===== Records

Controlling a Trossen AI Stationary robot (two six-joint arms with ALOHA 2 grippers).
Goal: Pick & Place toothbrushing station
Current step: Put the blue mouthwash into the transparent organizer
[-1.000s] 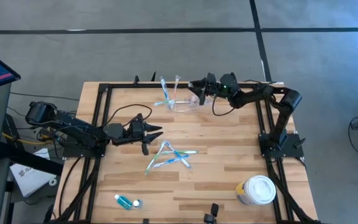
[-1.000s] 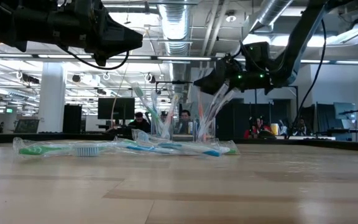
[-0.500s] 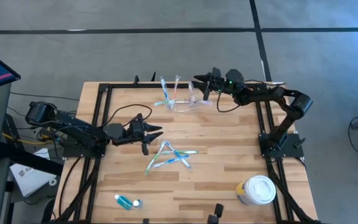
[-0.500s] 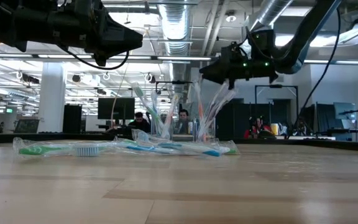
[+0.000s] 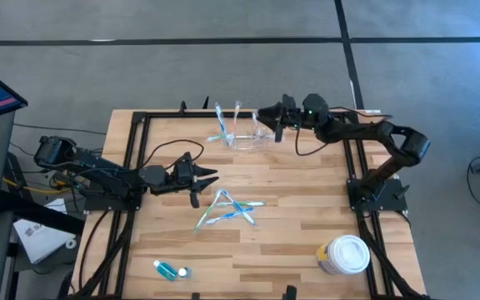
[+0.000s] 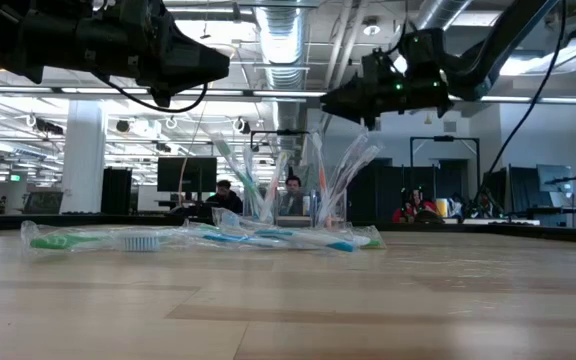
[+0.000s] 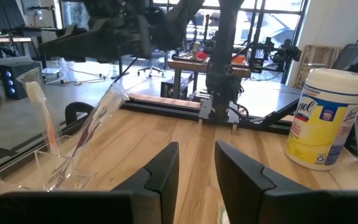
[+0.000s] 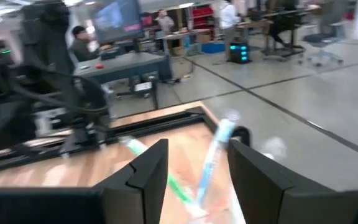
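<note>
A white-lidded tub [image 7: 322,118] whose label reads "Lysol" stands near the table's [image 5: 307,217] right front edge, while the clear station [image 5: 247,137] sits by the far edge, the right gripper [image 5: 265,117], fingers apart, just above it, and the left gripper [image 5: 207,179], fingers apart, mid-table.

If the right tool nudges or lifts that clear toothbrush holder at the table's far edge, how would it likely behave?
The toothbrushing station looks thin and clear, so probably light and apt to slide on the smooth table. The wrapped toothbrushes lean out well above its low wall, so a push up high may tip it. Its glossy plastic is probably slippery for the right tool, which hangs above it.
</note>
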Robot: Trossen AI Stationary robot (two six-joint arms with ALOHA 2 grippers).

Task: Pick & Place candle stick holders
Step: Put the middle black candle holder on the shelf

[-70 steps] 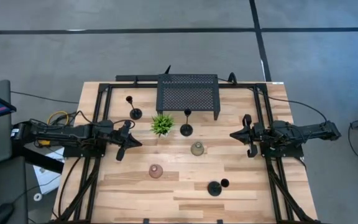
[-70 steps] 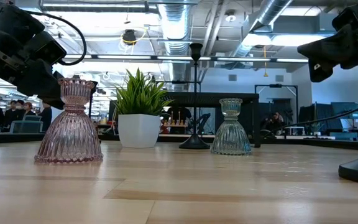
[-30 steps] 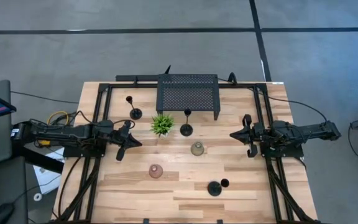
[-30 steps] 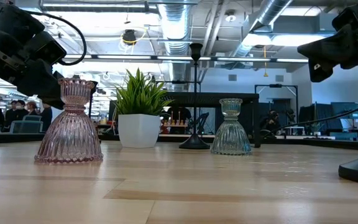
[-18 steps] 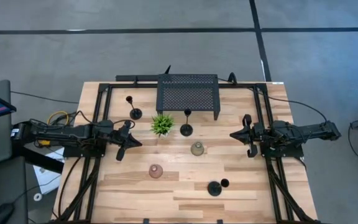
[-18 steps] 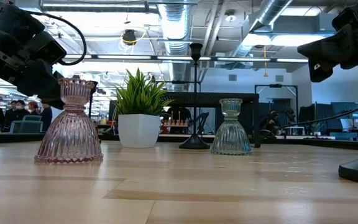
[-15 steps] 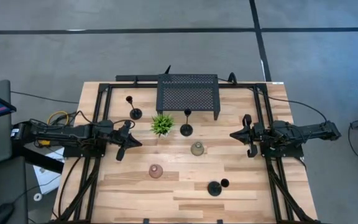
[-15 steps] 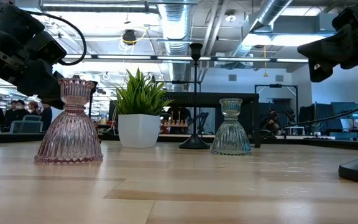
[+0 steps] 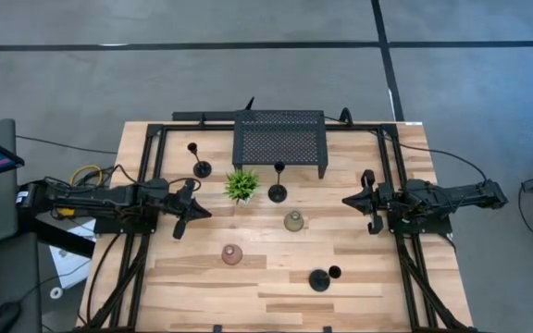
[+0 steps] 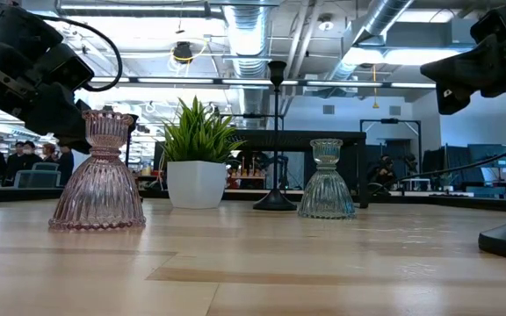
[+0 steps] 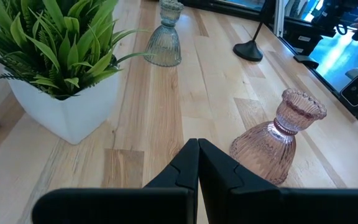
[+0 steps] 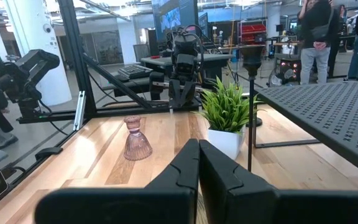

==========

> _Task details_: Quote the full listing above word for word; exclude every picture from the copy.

> _Written answer_:
Controlling a Trossen AI Stationary robot (two six-joint arms with ALOHA 2 grippers).
Goal: Pick & Place toothbrushing station
Current step: Put the blue mouthwash into the transparent organizer
[-1.000s] 
[-1.000s] 
[-0.500s] 
[-0.500s] 
[+0.000s] 
[+0.000s] 
[+0.000s] 
[+0.000s] 
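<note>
A white-lidded tub [image 7: 322,118] whose label reads "Lysol" stands near the table's [image 5: 307,217] right front edge, while the clear station [image 5: 247,137] sits by the far edge, the right gripper [image 5: 265,117], fingers apart, just above it, and the left gripper [image 5: 207,179], fingers apart, mid-table.

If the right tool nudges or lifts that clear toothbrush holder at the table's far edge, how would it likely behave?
The toothbrushing station looks thin and clear, so probably light and apt to slide on the smooth table. The wrapped toothbrushes lean out well above its low wall, so a push up high may tip it. Its glossy plastic is probably slippery for the right tool, which hangs above it.
</note>
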Robot: Trossen AI Stationary robot (two six-joint arms with ALOHA 2 grippers).

Task: Pick & Place candle stick holders
Step: Put the middle black candle holder on the shelf

[-70 steps] 
[-70 steps] 
[-30 steps] 
[-30 steps] 
[-18 steps] 
[-18 steps] 
[-15 steps] 
[-15 steps] 
[+0 steps] 
[+0 steps] 
[+0 steps] 
[+0 steps] 

That completes the answer to this exercise.